金老太太病倒了,金炳善是她最疼爱也最仰仗的儿子,她对金炳善的偏爱远远超过对金炳礼,为了这个儿子,她做了很多伤天害理的事,这些事烂在她的心里,对谁都没有说过。

可如今,她的希望破灭了,金老太太一病不起,金明珠和三儿媳汪氏守在病榻前服侍。

金玖和林安儿来了,仇人相见分外眼红,金明珠跳起来就往林安儿身上扑:“都是你这个小蹄子,自从你五岁被找回来,我们家就没有消停过,都是你害的!”

金玖把林安儿挡在身后,用身体隔开金明珠,怒道:“姑姑,你失仪了!”

金明珠还要再扑上来,被汪氏和几个婆子拉住苦苦相劝。

金明珠是人头猪脑,汪氏可不是。

以前有周氏在金老太太身边,她这个媳妇根本不受注意,如今不但金炳善完了,就连周氏也被轰出去了。除了金老太太,她现在就是长房地位最高的女眷,林安儿这个大少奶奶也要叫她一声三婶。

汪氏不是金明珠,金明珠吵完闹完,还是要出嫁离开金家,她却还要在金家待上一辈子,越是这个时候,越不能和金玖两口子撕破脸面。

“四妹妹啊,这事不关玖哥媳妇的事,都是二哥自己惹出来的祸,四妹妹你也累了,快回房休息,三嫂在这里守着老太太就行了。”

金明珠当然不依,她还要再找林安儿拼命,她就不相信,当着病榻上的金老太太,林安儿敢在福满园和她动手,所以她有恃无恐。

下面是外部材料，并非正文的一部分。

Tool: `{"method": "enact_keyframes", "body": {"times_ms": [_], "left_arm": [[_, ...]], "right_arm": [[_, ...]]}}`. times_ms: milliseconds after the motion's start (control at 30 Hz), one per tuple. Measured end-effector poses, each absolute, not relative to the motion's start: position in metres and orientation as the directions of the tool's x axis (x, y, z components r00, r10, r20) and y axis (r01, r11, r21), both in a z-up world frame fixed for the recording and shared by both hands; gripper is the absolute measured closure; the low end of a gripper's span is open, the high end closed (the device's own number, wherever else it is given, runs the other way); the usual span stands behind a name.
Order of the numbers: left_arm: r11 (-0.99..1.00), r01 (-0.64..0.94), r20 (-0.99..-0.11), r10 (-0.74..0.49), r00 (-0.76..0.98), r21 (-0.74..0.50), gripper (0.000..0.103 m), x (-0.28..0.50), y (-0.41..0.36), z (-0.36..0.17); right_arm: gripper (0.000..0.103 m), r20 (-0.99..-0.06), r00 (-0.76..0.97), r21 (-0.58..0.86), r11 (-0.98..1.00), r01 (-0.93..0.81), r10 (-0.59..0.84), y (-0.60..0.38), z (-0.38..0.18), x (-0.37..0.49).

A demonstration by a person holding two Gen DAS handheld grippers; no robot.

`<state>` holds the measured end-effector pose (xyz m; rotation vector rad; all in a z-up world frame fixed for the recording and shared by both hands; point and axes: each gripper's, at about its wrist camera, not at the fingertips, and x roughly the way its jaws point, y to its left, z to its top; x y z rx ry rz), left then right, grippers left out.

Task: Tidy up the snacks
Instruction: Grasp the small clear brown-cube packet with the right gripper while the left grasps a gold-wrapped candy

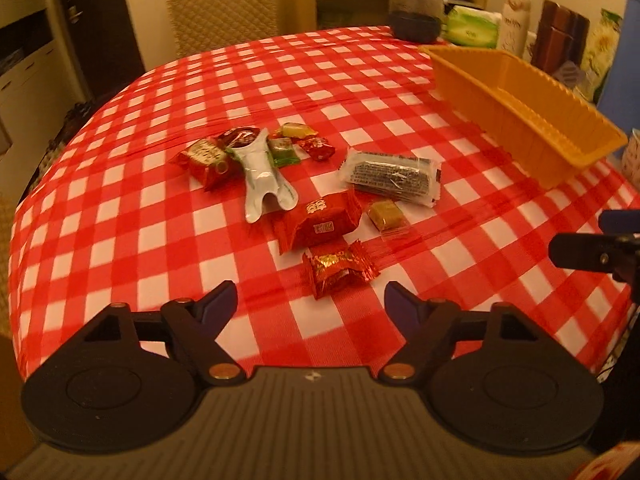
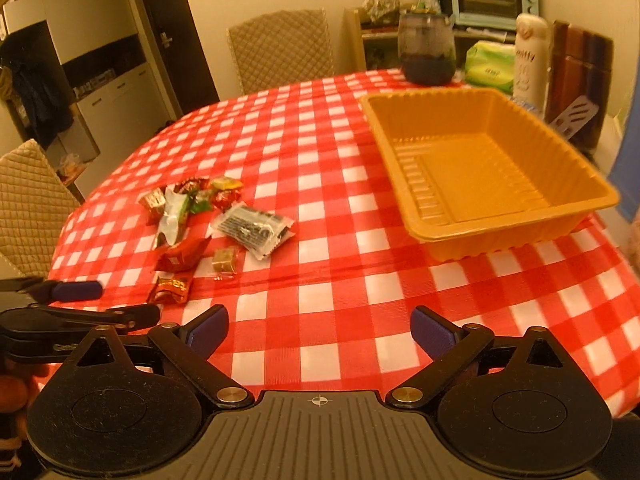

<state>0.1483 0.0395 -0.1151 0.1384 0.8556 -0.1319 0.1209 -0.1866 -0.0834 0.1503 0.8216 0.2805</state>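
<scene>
The left tool (image 1: 311,302) hangs just above the worktop (image 1: 120,208), tipped forward and down, its jaws apart with only checked cloth between them; nothing is grasped. A gold-and-red foil candy (image 1: 340,270) lies just beyond its fingertips, its long axis running across the view, twisted ends pointing left and right. The right tool (image 2: 319,330) is pitched down likewise, released, jaws spread wide over bare cloth, with the left tool showing at its lower left edge.

Past the foil candy sits a red wrapped sweet (image 1: 320,226) with white characters on it, lying slantwise, and just to its right a small tan cube (image 1: 385,215) in clear film. Behind these a long clear packet with a dark filling (image 1: 394,175) lies with its long axis across the left wrist view, tilted slightly down to the right. To the left, a white and silver pouch (image 1: 262,178) stretches away from the camera, its split end toward the tool. Around its far end cluster more small sweets: a red packet (image 1: 204,158), a green one (image 1: 282,150), a yellow one (image 1: 298,130) and a red foil one (image 1: 317,148), touching or nearly so.

Well apart to the right stands an orange tray (image 2: 592,204), upright, its long axis running away from the right tool. At the far edge stand a dark jar (image 2: 427,46), a green tissue pack (image 2: 490,65) and a white bottle (image 2: 530,56); a quilted chair (image 2: 282,48) stands behind.
</scene>
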Motion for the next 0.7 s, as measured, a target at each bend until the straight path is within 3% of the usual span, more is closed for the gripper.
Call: {"method": "enact_keyframes", "body": {"times_ms": [167, 267, 467, 700], "left_arm": [[0.96, 0.253, -0.757, -0.075, 0.65, 0.122, 0.043, 0.165, 0.038, -0.133], [0.955, 0.273, -0.738, -0.104, 0.667, 0.112, 0.046, 0.171, 0.039, -0.136], [0.955, 0.288, -0.74, -0.139, 0.658, 0.076, 0.074, 0.171, 0.034, -0.134], [0.965, 0.252, -0.744, -0.119, 0.658, 0.069, 0.077, 0.161, 0.031, -0.133]], "right_arm": [[0.007, -0.712, 0.63, 0.25, 0.95, -0.185, 0.31, -0.179, -0.099, 0.136], [0.007, -0.718, 0.62, 0.251, 0.949, -0.191, 0.315, -0.175, -0.106, 0.143], [0.007, -0.727, 0.608, 0.246, 0.948, -0.203, 0.319, -0.164, -0.116, 0.152], [0.007, -0.727, 0.607, 0.24, 0.947, -0.213, 0.321, -0.158, -0.116, 0.152]]}}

“四姑姑,你尚未出嫁便如此失仪,传扬出去恐是会令人误以为我们金家其他女眷都是如此没有家教,依我看来,不如你先去家庵静修几日,修身养性吧。”

金玖的意思就是,你再欺负我媳妇,我就送你去家庵,说是几日,不让你在那里待到标梅已过,我就不会放你出来!

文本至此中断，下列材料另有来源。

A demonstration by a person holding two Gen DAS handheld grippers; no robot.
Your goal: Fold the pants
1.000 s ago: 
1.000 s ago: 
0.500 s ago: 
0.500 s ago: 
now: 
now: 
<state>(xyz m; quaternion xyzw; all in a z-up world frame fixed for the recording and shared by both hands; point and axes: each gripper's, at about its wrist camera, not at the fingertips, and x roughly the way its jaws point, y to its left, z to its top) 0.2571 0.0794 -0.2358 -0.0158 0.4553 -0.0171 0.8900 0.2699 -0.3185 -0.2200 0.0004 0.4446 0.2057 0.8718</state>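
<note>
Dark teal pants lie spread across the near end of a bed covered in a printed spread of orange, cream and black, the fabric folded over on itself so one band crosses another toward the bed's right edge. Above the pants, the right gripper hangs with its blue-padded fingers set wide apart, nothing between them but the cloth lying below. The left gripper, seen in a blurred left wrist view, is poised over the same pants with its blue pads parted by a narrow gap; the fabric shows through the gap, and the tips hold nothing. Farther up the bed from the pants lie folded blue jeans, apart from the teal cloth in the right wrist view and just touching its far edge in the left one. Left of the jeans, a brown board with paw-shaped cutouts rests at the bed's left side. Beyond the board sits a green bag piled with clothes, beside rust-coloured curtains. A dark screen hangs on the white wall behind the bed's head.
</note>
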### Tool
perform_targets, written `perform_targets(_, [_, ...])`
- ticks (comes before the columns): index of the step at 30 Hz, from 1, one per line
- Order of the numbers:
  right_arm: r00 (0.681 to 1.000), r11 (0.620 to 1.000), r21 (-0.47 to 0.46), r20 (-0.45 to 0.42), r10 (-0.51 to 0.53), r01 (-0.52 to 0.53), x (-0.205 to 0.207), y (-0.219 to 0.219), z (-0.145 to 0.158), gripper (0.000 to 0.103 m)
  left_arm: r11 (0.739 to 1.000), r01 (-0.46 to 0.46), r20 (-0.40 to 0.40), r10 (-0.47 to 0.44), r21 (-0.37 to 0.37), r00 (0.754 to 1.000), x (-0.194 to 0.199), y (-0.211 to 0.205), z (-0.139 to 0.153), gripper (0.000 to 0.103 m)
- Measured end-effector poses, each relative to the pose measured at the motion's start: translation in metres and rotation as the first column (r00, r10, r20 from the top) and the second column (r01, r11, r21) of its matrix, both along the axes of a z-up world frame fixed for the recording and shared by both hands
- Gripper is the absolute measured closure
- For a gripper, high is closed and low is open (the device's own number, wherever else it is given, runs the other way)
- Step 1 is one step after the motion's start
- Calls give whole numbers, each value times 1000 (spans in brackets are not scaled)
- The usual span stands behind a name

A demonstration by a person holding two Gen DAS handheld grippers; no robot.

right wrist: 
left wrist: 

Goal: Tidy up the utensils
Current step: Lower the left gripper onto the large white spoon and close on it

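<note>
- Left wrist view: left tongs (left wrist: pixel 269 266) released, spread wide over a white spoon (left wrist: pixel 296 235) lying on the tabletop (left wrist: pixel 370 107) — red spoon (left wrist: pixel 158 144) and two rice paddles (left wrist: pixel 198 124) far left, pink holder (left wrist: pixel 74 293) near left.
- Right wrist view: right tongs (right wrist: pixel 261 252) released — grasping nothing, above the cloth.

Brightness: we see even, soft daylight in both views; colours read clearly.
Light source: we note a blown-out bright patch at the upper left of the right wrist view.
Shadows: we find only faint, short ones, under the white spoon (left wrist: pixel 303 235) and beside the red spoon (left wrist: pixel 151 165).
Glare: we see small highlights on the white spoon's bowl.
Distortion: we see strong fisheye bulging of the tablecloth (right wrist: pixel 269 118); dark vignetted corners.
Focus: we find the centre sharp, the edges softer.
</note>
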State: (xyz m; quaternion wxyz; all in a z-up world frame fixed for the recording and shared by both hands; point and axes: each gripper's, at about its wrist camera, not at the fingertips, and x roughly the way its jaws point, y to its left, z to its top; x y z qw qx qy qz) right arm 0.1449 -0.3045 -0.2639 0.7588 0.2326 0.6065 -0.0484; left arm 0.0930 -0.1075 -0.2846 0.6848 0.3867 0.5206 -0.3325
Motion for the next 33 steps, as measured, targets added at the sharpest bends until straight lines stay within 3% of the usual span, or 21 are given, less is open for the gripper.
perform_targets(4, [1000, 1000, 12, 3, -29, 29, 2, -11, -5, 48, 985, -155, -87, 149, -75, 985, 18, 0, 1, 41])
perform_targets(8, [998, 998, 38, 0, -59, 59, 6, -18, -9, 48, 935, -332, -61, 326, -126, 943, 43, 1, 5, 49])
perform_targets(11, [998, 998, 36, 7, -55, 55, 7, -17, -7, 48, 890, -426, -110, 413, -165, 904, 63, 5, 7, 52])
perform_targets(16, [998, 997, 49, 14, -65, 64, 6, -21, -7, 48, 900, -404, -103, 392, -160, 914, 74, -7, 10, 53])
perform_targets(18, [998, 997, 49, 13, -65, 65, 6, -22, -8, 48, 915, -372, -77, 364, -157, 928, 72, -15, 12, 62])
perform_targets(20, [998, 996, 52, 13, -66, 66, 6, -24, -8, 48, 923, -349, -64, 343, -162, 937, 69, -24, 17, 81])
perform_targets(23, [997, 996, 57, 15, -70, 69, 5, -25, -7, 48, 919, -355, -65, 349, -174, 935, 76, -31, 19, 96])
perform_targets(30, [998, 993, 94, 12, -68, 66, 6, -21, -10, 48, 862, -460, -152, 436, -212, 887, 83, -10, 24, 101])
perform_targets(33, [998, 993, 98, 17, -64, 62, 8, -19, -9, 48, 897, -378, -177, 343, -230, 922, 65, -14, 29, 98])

金明珠还真怕了,金玖已经不是第一次说送她去家庵了,他既能把二哥从族谱上划掉,送她一个未嫁姑姑去家庵也一样能做得出来。

金明珠咬牙切齿,林安儿,你不就是靠着有个做官的娘家这才为虎作倡吗?我不嫁是不嫁,我若是不嫁个当官的,我就不是金四小姐!

看着金明珠愤愤离去,林安儿夸张地拍拍胸口,吓史老纸了!金明珠张牙舞爪时她看得清楚,那张甲又尖又长,万一被她的长指甲抓到脸上那可不得了啊不得了!

金老太太躺在榻上,看着女儿被人劝走,她气得直发抖,伸着手指着金玖:“玖哥儿,这屋里的东西都是你祖父用过的,你就站在这里,给他说个清楚,你二叔的事是不是你栽赃的,他怎么会偷金刚经!”

金玖摊摊手:“祖母,孙儿因为没有金刚经一直名不正言不顺,我也在找金刚经啊,若是我有金刚经,又怎会栽赃给二叔的,若是就此把金刚经再丢了,那我怎么办?明年就是五年之限了啊。”